One of three tech giants, Amazon Web Services, has pledged to be carbon-neutral by 2040 but, according to Greenpeace, Amazon currently gets the majority of its energy from coal and nuclear sources. The BBC reported in January 2020 Amazon had threatened to fire employees for speaking out on environmental issues. YPO, a group purchasing organisation, awarded a £400m contract to Amazon Business Services in 2019 to supply universities, multi-academy trusts and local authorities.

Circular procurement aims to avoid negative environmental impacts across the whole procurement life cycle. Buyers must look beyond recycling their old laptops and put pressure on tech companies to be greener, especially when it comes to electricity to power data centres.

Circular procurement provides a more holistic consideration of environmental impacts and waste creation across the whole life cycle of ICT purchases often overlooked by the OJEU (Official Journal of the European Union) process, and an obsession with lowest price and budget cuts. Taking into account life-cycle costs and assessing the carbon footprints of companies awarded millions of pounds in government contracts makes more economic and environmental sense, especially for universities who have innovation and sustainability at their core.
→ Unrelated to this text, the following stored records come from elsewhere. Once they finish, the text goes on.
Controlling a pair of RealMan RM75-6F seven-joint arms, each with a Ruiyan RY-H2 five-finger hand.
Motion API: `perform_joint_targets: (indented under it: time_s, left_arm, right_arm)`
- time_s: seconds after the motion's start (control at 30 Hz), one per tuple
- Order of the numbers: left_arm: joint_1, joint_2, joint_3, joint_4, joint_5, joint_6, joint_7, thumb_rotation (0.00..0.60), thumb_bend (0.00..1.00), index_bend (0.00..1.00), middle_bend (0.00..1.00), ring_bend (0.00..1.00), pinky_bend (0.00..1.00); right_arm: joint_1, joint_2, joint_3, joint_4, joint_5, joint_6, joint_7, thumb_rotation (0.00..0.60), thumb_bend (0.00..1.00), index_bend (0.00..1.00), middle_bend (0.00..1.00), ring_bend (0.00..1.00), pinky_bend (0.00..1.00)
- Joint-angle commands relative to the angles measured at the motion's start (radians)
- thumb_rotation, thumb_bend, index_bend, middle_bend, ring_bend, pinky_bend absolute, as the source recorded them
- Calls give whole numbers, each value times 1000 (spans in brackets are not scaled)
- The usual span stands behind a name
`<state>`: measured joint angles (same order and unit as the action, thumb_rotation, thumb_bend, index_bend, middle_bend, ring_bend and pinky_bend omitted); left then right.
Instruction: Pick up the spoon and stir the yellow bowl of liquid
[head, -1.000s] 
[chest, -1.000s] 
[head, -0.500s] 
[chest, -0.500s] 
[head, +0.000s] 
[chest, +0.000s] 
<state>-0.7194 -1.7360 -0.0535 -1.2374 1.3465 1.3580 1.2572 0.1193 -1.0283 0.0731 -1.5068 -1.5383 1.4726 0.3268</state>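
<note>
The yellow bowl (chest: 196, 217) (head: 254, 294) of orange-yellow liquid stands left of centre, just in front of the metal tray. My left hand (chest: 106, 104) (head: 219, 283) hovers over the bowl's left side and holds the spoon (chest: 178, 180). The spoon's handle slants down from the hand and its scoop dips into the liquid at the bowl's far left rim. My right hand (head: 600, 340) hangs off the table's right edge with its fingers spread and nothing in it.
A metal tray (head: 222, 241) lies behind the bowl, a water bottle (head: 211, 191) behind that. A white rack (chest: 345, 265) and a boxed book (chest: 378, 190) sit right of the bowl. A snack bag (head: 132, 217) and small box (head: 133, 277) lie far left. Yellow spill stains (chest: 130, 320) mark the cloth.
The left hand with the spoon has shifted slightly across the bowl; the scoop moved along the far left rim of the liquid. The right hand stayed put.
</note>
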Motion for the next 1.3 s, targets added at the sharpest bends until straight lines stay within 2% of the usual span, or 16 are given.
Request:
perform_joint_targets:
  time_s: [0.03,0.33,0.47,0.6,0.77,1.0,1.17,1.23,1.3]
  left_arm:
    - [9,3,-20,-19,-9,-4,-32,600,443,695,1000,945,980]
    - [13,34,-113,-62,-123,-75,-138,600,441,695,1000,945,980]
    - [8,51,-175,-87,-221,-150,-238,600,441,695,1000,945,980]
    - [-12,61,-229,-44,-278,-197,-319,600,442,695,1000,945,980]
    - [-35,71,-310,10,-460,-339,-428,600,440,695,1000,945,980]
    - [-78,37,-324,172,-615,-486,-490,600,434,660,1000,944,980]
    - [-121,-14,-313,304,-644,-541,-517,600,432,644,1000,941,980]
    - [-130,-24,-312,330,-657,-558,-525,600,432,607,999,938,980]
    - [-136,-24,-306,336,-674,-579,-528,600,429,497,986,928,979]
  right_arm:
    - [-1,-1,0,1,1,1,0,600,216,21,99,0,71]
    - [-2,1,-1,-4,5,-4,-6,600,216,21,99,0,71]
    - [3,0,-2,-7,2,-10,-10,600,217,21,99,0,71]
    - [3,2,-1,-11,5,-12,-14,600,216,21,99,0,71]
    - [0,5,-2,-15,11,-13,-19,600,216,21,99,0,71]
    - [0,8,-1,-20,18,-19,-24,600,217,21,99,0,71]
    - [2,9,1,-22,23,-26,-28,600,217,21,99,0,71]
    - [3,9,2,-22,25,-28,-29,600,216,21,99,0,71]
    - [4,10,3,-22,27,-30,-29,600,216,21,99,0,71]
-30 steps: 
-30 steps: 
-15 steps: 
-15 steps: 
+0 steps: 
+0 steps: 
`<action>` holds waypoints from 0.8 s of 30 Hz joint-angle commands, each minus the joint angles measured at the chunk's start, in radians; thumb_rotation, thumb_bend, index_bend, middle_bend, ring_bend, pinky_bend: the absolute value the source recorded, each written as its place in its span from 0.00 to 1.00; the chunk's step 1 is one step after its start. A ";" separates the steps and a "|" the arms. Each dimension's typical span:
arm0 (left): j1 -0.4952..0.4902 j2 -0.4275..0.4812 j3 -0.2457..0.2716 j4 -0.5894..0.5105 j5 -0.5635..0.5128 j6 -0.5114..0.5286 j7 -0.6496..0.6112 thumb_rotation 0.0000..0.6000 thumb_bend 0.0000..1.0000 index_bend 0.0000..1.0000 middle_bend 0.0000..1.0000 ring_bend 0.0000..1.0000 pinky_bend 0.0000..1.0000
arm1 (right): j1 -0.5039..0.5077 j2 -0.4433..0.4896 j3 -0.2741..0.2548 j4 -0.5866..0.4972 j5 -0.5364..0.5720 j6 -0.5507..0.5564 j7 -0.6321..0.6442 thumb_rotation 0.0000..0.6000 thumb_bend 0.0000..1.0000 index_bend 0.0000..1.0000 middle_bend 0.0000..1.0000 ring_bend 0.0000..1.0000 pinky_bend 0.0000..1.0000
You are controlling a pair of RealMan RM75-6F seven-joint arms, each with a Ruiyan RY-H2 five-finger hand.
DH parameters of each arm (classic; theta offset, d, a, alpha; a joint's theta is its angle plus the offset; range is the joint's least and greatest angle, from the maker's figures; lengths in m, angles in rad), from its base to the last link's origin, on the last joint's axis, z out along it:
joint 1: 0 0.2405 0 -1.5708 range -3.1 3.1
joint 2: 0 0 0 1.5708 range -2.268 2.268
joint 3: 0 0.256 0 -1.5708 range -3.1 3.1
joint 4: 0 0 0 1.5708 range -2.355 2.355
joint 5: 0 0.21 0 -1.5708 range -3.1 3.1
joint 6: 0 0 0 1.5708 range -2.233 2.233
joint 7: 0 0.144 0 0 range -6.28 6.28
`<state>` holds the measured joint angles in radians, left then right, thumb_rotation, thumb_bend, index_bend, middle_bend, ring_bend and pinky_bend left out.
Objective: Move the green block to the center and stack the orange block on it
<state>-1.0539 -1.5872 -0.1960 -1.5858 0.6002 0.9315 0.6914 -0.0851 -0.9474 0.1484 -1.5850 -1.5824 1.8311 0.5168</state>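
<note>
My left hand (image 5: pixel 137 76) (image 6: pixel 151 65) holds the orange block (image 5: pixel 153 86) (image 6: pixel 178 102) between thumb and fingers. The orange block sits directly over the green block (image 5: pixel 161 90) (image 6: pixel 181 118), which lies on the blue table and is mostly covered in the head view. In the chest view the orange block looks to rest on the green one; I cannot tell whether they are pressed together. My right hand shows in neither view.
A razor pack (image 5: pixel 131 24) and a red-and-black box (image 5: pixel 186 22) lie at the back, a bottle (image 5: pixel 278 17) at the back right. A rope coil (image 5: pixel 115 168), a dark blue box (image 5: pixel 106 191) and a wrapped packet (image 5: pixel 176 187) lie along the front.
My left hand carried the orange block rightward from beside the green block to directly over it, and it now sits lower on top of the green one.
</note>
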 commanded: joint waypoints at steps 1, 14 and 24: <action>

Q. Do you have any examples of HEIs that have been able to cut ICT expenses while still offering students the best digital experience possible? How did they do this?

MS: Established in 1965, Yavapai College is a community college based in Prescott, Arizona.
The school has seen tremendous growth over the past 20 years, expanding to six campuses. Since standardising on Crestron solutions, Yavapai College has seen a significant decrease in help desk calls, systems downtime, and systems maintenance campus wide.

JE: I’ve recently engaged with Jisc on a financial X-ray exercise. This provides detailed benchmarking of IT spend against peers, comparing and analysing the full cost of our IT services and is allowing us to make efficiencies and cost-savings.

“Technology managers should routinely ask themselves, ‘Is adding this technology furthering our mission?’” Matthew Silverman

Q. Which current ICT trends or fads should HEIs be sceptical about rushing to buy just yet?

PM: There is lots of noise around AI/AR and other hotly used terms. Whilst they do have plenty of merit and you can do some incredible things with them, they’re also a very quick way to waste money if you don’t understand what you’re paying for.

JE: This is a case of not rushing to buy or implement technologies. Understand what you need to achieve, how you want to achieve it and adopt the right technologies for you and this goal.


Case study: University of Huddersfield

LapSafe have worked with several HEIs

Lapsafe has supported several HEIs with their ICT requirements. For example, when Wayne Winterbottom, IT support manager for computing and library services at The University of Huddersfield sought to introduce a new service which would see the automation of a laptop loaning system for the students, he spoke to colleagues who had experience of the LapSafe Diplomat LMS being installed in other universities around the UK.

Commenting on the project, Wayne said: “The installation guys were friendly, professional and helpful, they talk you through the procedure and the unit was up and running quickly. The units were set-up and programmed within a couple of hours and I think a lot of that is down to the preparation of the LapSafe team before they arrived. They sorted all our barcode information before arriving so they had the system all pre-programmed; there seems to be a lot of hard work that goes into making it such a smooth transition on the day.”

The university decided to go ahead and do a soft launch without any advertising, and within a week all the laptops had been loaned out. Wayne and his team have since looked at the statistics available and discovered that in the first month there had been around 600 loans.

Wayne added: “One of the good things with the new service is the improvement on customer satisfaction. Students are now getting more time to talk about real issues with the library staff at the front desk rather than just queuing to get a laptop. The desk queues are smaller and they feel they are getting better attention.

“The LapSafe Diplomat LMS has certainly improved the customer experience here at Huddersfield and long may it continue.”